Ela abaixa os olhos, agradece e deriva a conversa para política, indaga o que ele pensa sobre as propostas do candidato, que era do Partido Democrata. Travis tartamudeia qualquer coisa, não conhece bem, não tem tanta certeza, busca recolocar a palestra nos trilhos da paquera. Se ele cravasse o olhar no decote dela só não seria pior se revelasse que costumava votava no Partido Republicano.

“Si et in quantum”, Travis só tem uma razão real para chamar Betsy para sair: sua beleza física. Ele nada mais sabe sobre ela, idade, gostos, valores, formação, projetos, família, nada; talvez ela fosse casada, com 2 filhos pequenos e 0 interesse em se entregar ao primeiro chofer de praça que aparecesse. Quando ele admite que sua pretensão é convidá-la para um café, ela novamente indaga o motivo. Então ele dá uma resposta abstrusa: ela parece ser uma pessoa solitária e infeliz, que “precisa de algo”, talvez um amigo como ele.

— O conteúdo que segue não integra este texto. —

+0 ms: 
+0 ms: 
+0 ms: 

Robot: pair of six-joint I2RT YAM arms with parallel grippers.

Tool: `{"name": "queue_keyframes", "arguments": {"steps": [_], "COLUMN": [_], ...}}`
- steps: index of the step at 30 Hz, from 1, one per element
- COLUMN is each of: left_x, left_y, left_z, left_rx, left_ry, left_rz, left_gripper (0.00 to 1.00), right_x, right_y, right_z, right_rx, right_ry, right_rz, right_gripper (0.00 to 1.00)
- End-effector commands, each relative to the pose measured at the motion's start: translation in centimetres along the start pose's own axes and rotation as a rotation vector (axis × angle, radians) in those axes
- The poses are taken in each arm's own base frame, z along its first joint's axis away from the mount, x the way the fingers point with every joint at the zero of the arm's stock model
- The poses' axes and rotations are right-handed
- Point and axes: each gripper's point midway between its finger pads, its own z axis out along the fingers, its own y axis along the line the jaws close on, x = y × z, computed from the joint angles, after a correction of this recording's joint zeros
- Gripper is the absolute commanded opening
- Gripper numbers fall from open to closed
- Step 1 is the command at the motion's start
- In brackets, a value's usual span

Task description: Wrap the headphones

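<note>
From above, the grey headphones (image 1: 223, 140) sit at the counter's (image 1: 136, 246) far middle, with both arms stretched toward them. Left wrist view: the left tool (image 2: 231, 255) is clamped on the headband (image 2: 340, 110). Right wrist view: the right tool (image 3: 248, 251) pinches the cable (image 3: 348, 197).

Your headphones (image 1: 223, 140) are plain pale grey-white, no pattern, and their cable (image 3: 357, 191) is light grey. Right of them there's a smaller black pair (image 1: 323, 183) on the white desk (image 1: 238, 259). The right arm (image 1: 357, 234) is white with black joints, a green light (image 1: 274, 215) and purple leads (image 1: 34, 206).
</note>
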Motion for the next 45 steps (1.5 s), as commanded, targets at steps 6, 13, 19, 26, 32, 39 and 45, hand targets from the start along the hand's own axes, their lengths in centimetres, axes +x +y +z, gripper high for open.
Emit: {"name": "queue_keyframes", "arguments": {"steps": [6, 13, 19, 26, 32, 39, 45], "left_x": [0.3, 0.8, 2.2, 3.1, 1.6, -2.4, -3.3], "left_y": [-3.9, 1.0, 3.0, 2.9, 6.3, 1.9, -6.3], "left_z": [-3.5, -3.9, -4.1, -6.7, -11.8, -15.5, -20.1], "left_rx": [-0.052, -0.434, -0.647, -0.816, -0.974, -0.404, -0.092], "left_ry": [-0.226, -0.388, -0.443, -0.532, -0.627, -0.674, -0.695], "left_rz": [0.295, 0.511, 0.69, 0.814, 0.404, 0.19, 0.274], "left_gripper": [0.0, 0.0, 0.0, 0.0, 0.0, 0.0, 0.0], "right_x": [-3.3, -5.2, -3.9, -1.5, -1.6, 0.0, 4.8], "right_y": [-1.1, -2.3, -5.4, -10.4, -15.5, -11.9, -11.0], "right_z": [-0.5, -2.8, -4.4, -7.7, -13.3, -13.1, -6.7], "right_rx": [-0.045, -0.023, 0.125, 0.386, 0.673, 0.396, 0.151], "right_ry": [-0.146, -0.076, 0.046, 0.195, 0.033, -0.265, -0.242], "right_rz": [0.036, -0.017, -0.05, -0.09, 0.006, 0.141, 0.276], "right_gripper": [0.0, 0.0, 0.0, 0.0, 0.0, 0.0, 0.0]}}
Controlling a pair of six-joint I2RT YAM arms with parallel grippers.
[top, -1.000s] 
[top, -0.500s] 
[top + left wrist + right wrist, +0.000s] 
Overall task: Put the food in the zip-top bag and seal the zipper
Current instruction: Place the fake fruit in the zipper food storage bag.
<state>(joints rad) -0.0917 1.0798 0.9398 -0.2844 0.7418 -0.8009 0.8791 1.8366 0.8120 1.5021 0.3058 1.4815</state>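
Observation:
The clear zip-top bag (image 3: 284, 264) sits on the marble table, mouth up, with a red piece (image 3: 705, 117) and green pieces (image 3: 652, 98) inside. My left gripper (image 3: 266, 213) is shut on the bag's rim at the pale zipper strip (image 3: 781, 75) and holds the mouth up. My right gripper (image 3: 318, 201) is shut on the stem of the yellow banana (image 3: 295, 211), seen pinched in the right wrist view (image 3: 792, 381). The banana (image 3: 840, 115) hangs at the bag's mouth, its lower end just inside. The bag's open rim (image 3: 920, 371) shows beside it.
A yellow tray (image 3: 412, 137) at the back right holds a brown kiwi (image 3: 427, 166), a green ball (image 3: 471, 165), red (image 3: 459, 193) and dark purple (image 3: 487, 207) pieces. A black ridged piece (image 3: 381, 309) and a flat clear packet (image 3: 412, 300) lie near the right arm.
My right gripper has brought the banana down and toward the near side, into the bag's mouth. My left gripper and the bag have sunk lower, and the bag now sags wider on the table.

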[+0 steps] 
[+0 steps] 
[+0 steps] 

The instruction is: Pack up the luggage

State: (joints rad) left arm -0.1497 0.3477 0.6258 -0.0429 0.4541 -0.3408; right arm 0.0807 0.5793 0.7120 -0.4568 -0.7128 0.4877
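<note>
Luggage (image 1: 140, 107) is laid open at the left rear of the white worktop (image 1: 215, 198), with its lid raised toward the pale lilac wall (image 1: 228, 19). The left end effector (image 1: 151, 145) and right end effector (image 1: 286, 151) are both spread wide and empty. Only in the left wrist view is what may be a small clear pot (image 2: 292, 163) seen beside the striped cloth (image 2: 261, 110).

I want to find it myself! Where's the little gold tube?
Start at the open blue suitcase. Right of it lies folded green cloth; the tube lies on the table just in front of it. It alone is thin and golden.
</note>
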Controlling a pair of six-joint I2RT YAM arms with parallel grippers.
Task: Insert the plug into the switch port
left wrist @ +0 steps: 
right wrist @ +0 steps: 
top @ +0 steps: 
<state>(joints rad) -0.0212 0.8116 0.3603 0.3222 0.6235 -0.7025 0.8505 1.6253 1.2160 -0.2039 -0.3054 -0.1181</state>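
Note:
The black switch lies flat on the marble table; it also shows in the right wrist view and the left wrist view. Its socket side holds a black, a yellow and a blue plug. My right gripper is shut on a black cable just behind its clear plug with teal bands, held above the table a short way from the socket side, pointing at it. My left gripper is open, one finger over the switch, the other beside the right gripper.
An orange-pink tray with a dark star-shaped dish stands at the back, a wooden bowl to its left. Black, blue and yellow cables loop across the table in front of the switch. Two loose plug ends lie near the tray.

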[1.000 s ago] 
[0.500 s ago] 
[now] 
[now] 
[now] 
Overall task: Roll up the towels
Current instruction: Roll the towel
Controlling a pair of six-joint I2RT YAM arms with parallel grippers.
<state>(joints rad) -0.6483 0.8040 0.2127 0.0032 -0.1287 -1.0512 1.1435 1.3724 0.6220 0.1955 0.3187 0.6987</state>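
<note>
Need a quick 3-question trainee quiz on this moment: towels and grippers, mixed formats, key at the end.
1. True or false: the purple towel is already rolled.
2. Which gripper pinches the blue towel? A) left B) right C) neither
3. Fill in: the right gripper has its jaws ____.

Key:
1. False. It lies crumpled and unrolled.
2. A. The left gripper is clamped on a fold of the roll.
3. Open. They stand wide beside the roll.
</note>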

Ela hesita, demora para responder. O que possuía de dados também era demasiado exíguo: o aspecto de Travis, profissão, nacionalidade e, talvez pelo sotaque, naturalidade. Mas homens e mulheres são diferentes e um detalhe sutil poderia fazer a diferença, o cabelo, a voz, as mãos, o perfume, a ousadia. O senso de humor: ela dá uma risadinha quando ele fala que a protegerá, e até faz muque. Quanta distância há entre o querer, o gostar e o amar. “Eu te amo” é a frase mais abusada que existe.